» **What is expected**: Wherever a line in the data below holds "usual", copy that line.

» **Given material**:
__________

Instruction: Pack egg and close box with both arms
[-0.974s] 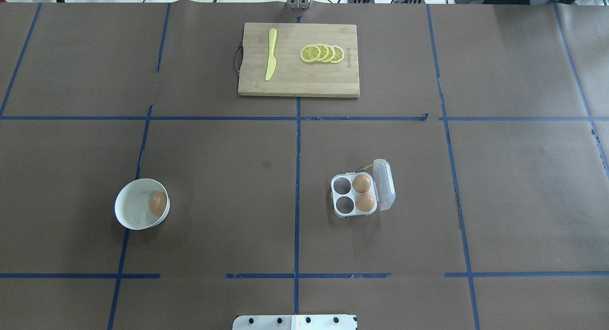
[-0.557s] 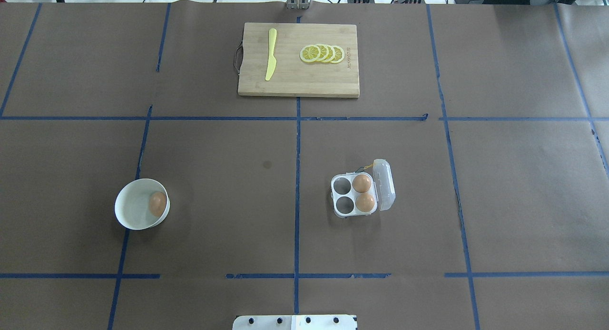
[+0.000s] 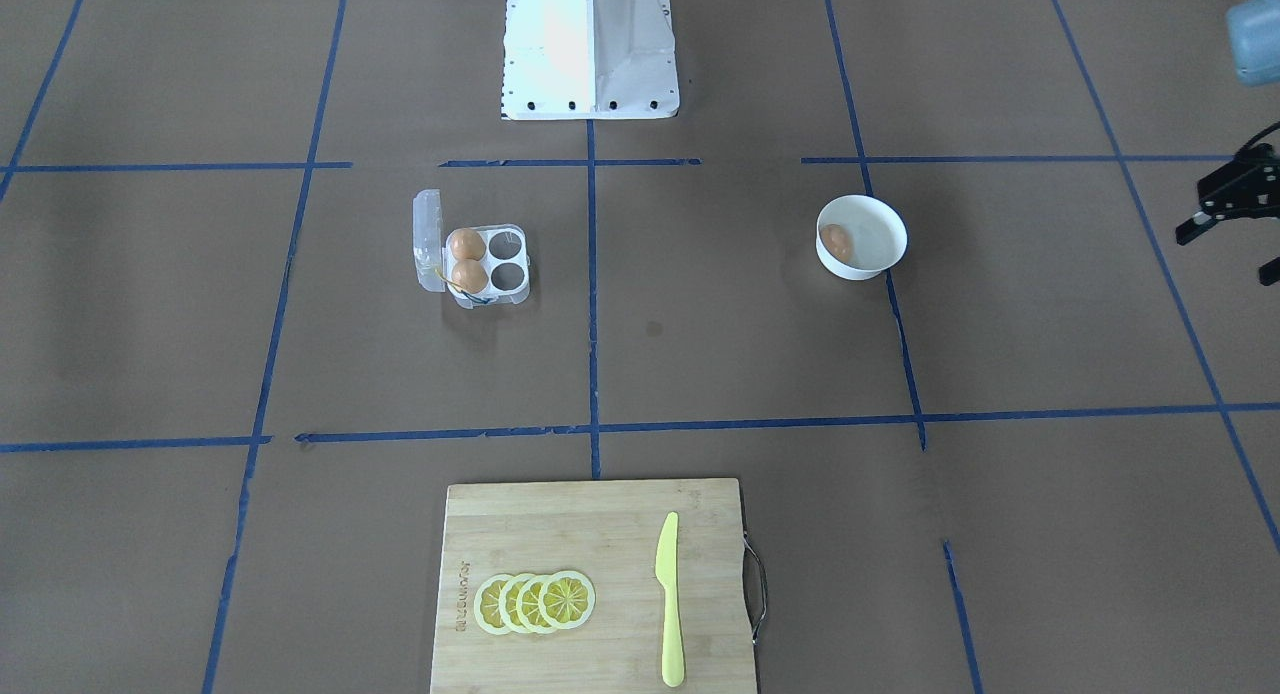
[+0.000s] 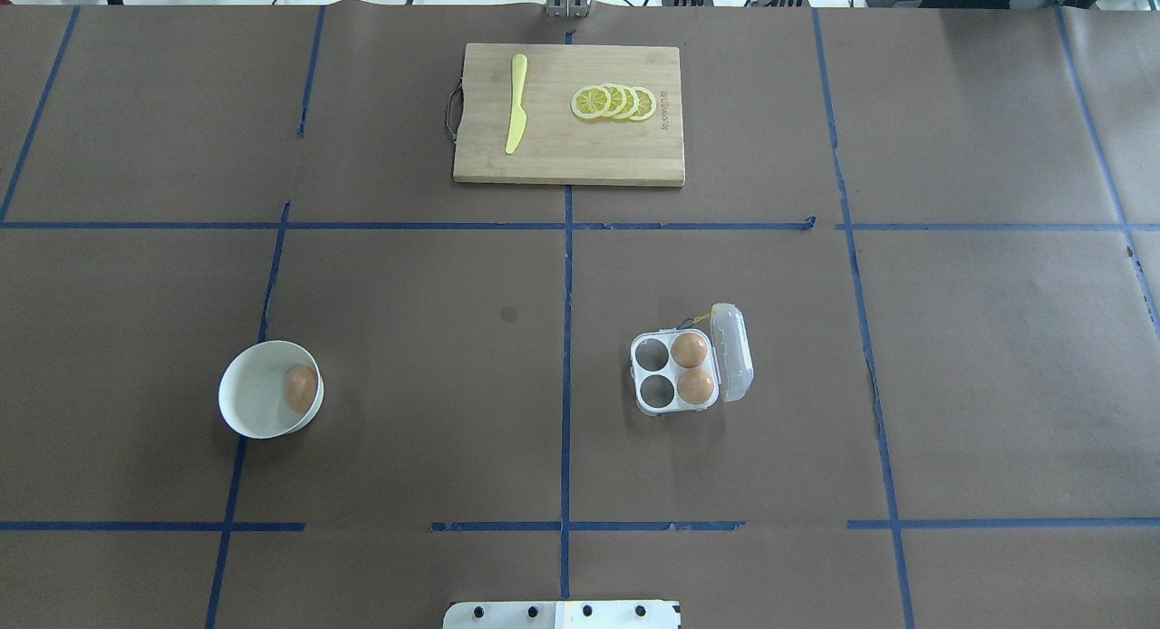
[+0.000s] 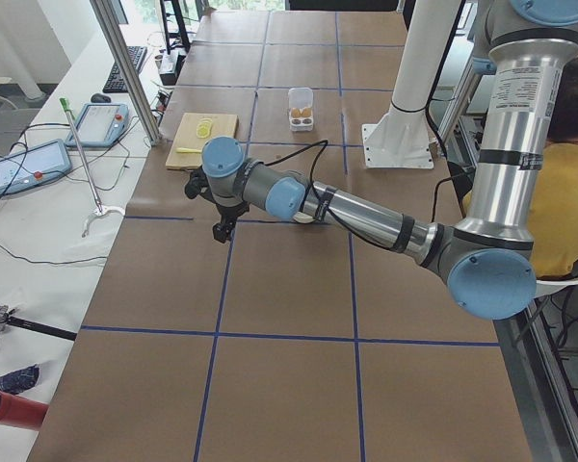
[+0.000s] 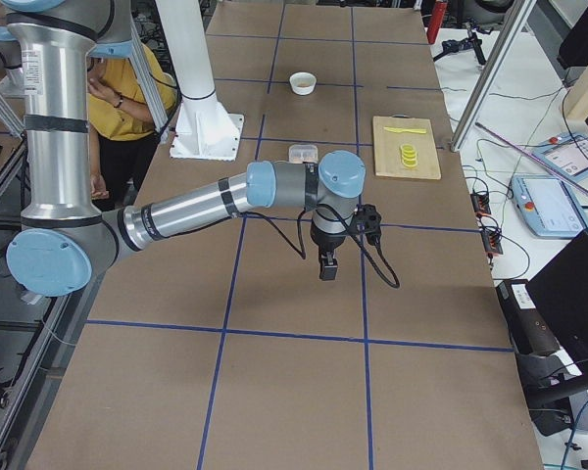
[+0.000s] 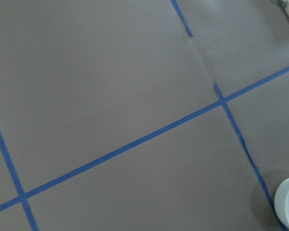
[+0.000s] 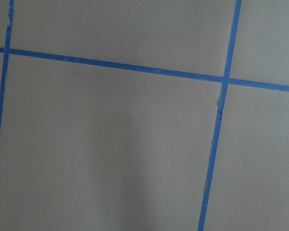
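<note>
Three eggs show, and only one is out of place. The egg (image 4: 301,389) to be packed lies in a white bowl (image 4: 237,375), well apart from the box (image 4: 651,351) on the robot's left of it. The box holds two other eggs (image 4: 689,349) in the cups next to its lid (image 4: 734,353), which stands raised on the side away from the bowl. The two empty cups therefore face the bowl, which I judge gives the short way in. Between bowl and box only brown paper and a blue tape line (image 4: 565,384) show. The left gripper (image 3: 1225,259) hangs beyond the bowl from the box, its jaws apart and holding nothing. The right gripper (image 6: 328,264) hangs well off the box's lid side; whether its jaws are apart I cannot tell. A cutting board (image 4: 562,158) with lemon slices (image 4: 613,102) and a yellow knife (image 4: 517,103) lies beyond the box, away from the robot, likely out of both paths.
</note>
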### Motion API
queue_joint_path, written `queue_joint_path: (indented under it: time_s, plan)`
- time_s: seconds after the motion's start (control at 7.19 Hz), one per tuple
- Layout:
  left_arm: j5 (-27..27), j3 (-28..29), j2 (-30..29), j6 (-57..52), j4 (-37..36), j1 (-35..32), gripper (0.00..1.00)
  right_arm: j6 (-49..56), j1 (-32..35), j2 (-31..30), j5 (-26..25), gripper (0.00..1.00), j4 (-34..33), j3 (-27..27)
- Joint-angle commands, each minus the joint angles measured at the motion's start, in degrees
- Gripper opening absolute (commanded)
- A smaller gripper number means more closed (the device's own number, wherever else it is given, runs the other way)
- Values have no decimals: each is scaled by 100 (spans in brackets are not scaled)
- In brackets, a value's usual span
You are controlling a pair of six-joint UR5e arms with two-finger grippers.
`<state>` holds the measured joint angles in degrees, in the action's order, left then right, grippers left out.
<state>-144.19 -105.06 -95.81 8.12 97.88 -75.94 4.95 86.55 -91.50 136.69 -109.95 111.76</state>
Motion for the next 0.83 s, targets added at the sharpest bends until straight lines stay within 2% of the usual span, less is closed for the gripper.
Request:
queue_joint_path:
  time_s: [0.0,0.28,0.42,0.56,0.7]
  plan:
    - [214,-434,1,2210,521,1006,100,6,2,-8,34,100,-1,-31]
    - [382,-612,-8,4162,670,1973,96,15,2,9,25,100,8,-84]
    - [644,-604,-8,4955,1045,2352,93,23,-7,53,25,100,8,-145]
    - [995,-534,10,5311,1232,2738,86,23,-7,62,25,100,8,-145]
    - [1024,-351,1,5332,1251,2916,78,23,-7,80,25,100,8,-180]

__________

» **Exercise response**:
- In brackets, a value's usual span
Motion for the next 0.83 s, targets added at the sharpest bends until straight lines stay within 2% of the usual span, less is closed for the gripper.

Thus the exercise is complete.